There might be a double dose of imminent tourist Bruce on the cover of this, his 18th studio album, but there's actually less Springsteen within. Well, that's if you take into account that of its dozen tracks, three are covers.
They are the rabble-rousing opening title track originally by the Havalinas, an aptly scorching Just Like Fire Would, originally by Aussie punk pioneers The Saints and to close, Springsteen's often-performed Orbison-esque cover of Dream Baby Dream, originally by New York electro-punks Suicide.
Among the rest are re-recordings of songs that have only appeared on set lists and live albums (American Skin) or, in the case of The Ghost of Tom Joad, an acoustic solo song turned into a grandiose scorcher care of sometime recent E Street Band guest guitarist Tom Morello whose Rage Against the the Machine also covered the anthem.

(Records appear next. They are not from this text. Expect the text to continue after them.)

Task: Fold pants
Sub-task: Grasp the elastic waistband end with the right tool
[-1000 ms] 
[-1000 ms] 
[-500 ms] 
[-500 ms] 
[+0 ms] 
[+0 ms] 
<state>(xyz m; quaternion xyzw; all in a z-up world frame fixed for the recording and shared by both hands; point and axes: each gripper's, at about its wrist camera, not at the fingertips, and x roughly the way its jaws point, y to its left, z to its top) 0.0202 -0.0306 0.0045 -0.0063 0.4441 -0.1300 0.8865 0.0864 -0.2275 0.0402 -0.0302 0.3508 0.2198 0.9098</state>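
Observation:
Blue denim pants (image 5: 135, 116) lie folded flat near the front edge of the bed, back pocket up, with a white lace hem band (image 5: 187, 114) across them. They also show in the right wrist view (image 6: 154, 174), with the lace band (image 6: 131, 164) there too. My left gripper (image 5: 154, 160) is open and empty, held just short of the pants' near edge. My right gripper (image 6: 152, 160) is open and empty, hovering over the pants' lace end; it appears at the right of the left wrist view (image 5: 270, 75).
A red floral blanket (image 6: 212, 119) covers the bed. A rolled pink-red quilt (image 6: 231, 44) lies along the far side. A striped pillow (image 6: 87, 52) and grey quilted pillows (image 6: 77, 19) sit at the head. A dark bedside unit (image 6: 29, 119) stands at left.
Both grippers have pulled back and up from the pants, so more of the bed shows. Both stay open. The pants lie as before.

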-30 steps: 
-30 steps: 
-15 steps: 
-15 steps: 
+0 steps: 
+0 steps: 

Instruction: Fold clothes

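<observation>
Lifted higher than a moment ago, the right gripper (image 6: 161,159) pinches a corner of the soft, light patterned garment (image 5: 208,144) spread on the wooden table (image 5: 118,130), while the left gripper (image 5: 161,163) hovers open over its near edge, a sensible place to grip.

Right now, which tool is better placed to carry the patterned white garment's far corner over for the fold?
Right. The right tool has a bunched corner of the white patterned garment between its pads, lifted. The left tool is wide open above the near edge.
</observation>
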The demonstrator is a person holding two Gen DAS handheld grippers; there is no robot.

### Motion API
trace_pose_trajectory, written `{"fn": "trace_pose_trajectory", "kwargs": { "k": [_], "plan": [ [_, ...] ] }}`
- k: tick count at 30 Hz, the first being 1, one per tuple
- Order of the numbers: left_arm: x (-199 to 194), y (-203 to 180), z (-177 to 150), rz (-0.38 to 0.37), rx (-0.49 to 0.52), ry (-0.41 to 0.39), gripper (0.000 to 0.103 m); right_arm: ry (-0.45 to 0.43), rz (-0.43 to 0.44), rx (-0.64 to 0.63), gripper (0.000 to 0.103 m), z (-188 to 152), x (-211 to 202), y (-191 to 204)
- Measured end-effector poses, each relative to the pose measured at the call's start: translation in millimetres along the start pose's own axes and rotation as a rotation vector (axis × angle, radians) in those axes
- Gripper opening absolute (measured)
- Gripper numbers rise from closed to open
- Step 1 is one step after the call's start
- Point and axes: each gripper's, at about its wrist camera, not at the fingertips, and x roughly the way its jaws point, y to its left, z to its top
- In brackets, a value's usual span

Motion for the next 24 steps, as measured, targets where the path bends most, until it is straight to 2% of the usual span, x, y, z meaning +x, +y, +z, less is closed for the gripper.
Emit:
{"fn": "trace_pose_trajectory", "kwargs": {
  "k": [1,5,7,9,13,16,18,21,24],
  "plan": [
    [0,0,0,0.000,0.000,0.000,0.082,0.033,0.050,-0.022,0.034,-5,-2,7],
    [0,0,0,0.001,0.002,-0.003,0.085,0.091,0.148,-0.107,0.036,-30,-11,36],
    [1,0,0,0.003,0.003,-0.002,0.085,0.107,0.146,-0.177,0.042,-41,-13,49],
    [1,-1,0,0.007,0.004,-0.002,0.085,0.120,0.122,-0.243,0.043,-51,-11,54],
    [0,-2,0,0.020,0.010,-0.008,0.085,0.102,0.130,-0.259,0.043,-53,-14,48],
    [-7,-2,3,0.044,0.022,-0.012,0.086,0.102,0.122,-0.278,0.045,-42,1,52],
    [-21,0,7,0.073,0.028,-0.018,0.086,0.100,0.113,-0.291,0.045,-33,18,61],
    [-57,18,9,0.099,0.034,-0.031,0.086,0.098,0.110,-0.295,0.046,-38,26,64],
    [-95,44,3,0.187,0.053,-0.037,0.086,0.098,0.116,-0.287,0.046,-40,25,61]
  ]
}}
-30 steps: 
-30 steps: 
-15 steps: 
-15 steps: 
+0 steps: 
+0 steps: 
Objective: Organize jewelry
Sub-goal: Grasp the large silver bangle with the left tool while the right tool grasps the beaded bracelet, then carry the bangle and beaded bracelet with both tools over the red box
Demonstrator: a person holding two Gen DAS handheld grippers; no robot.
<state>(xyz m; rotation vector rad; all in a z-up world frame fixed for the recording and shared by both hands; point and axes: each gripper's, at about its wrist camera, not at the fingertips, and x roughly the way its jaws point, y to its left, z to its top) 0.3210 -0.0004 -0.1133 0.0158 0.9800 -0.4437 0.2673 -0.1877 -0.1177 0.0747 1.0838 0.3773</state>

The core of this set is out-takes dating back to the 2002's The Rising. So this all might have come on like an odds 'n' sods collection for the Springsteen completist only. But given that it draws from a decade of solid albums and the serious guitar crunch Morello brings to his supporting role, High Hopes emerges as something bigger than than the sum of its supposedly humble parts.
Whether it's doing rock-gospel things on Heaven's Wall, heading out into the country on Frankie Fell in Love, or letting the late Clarence Clemons' saxophone wail once more on Harry's Place, High Hopes sounds as spirited and compelling as any other album Springsteen has released in the past decade or so.